Abrar Hussain
Over 10,000 Beduin citizens living on and near land assigned to become a phosphate mine will be forced to relocate by Israel, with most of them being concentrated in a new town nearby, a senior government policy-maker for Beduin affairs has told The Jerusalem Post. Yair Maayan, the head of the Authority for Development and Settlement of the Beduin in the Negev, said the relocation plan was not motivated by the mine. His disclosure comes just two weeks after plans including a mine at Sde Barir, near Arad, were approved by the Inter Ministerial Cabinet for Planning, Building, Land and Housing. The approval came despite the objections of the Health Ministry, which says mining at Sde Barir would pose a “health danger” to nearby communities.Deputy Health Minister Ya’acov Litzman on Tuesday told the Knesset Economics Committee that mining at Sde Barir “will harm people and kill people.
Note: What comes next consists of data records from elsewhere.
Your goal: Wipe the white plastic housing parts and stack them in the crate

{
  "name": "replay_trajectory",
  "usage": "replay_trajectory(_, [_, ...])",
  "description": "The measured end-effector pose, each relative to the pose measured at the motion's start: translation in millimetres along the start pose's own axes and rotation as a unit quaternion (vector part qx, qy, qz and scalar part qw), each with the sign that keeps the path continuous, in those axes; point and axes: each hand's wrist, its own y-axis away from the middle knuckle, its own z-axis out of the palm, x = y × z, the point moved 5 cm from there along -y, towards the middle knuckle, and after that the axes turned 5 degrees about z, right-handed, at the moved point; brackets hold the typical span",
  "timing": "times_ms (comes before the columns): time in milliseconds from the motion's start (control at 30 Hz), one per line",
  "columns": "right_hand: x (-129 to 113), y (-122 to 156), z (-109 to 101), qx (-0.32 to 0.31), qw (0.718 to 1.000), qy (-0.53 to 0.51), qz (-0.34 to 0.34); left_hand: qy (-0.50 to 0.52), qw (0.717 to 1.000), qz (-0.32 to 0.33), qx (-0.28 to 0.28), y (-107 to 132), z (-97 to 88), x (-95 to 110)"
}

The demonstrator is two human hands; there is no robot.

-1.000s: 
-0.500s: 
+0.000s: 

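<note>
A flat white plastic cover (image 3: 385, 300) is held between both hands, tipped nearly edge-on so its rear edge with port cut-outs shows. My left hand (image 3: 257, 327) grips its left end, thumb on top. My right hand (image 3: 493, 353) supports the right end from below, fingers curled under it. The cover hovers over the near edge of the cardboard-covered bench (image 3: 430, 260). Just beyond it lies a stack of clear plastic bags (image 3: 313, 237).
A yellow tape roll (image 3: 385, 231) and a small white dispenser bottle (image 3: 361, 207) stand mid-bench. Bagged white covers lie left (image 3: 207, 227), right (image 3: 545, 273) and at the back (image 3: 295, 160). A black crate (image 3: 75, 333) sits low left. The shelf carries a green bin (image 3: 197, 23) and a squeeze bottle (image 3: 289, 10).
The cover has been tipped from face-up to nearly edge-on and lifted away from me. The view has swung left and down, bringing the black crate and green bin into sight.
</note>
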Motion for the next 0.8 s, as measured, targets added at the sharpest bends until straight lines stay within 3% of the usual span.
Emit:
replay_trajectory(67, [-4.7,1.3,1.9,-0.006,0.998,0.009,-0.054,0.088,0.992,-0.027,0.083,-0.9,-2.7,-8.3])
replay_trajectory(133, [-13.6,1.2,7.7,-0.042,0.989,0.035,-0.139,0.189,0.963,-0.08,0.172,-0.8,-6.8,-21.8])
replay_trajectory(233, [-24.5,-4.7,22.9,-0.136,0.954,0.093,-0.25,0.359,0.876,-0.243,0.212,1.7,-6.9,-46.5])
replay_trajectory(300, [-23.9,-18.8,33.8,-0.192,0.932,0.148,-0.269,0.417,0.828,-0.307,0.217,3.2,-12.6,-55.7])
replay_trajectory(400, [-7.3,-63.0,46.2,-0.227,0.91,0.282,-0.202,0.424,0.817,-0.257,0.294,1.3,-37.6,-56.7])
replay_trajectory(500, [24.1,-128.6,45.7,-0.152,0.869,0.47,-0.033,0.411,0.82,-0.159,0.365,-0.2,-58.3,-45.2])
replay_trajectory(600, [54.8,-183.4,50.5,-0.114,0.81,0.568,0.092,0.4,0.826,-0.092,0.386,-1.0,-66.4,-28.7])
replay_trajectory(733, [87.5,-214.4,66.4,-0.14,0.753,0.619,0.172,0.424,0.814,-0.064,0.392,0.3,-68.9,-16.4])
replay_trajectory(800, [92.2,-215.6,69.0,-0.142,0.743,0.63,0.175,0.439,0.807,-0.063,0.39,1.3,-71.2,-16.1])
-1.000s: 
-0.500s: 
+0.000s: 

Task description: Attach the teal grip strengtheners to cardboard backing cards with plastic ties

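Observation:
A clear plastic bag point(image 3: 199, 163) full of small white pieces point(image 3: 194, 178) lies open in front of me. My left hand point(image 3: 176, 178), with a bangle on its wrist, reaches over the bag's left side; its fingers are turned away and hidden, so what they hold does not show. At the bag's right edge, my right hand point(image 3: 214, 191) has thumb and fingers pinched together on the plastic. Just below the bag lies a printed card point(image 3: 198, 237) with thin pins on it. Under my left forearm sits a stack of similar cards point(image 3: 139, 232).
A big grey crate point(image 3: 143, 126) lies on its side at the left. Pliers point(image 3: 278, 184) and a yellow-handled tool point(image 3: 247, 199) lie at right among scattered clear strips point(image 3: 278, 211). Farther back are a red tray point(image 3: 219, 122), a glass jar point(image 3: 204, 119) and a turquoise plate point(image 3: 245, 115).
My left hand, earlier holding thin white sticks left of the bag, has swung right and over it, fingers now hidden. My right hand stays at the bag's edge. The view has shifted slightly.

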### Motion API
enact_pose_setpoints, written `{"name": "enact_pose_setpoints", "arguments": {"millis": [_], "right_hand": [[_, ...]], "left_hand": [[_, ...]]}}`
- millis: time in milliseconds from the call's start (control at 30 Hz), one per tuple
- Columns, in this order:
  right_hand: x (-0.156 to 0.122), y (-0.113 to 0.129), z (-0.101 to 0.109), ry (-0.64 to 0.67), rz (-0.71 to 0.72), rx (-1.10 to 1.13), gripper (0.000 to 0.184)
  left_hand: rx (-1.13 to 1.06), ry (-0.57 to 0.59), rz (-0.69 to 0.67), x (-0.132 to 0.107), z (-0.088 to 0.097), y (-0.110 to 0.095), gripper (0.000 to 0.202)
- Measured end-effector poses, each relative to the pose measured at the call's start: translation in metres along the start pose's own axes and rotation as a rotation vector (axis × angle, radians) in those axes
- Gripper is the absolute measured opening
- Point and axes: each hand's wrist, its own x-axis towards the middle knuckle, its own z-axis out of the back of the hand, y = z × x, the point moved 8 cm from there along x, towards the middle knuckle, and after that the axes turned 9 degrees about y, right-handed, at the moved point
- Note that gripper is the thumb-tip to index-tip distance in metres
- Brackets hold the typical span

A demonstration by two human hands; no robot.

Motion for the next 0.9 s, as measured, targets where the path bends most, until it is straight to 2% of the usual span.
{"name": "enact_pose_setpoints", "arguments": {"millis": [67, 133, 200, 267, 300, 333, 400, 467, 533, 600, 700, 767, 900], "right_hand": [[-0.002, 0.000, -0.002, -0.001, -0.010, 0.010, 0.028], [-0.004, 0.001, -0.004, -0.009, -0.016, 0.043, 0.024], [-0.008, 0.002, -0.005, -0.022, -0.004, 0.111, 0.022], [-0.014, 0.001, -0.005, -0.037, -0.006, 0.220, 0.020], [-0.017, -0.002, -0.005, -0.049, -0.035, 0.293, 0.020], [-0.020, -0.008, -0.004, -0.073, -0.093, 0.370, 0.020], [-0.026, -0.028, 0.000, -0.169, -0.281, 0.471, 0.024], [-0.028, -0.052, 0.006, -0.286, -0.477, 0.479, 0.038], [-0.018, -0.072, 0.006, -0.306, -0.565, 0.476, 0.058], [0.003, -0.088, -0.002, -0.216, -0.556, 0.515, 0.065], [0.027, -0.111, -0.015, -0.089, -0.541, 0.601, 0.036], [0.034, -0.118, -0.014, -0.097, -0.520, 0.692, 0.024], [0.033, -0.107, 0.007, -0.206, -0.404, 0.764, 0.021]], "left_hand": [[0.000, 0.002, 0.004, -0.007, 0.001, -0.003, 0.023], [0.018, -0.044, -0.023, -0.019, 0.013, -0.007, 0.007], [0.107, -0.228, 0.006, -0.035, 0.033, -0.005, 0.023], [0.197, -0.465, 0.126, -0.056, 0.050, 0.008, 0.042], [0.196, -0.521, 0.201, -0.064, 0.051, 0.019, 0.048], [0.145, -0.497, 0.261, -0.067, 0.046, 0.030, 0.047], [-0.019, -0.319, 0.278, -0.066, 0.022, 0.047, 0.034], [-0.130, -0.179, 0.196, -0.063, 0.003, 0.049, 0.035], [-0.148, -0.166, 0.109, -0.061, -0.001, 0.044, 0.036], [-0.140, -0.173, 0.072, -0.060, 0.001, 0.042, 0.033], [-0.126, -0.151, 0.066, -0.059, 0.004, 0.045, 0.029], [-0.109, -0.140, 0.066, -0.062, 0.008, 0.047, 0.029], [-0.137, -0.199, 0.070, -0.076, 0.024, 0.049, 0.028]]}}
It is my job to sound the alarm and prevent this.” If carried out, It will be one of the largest relocations of citizens in Israel’s recent history, exceeding the Gaza Strip withdrawal of 2005, when some 8,000 citizens were forced to move.
“We intend to concentrate the settlement, to place it into a given area,” Maayan said.The area of the mine and a one-kilometer perimeter around it will be clear of inhabitants; the authority has already met with families to persuade them to move, he said.“I can’t say that they 100% agree, but in general there are agreements.”
Yehoshua Mor-Yosef, the spokesman for the Beduin authority, said that “where they are living now is unrecognized. They will have to move to a place that is legal.”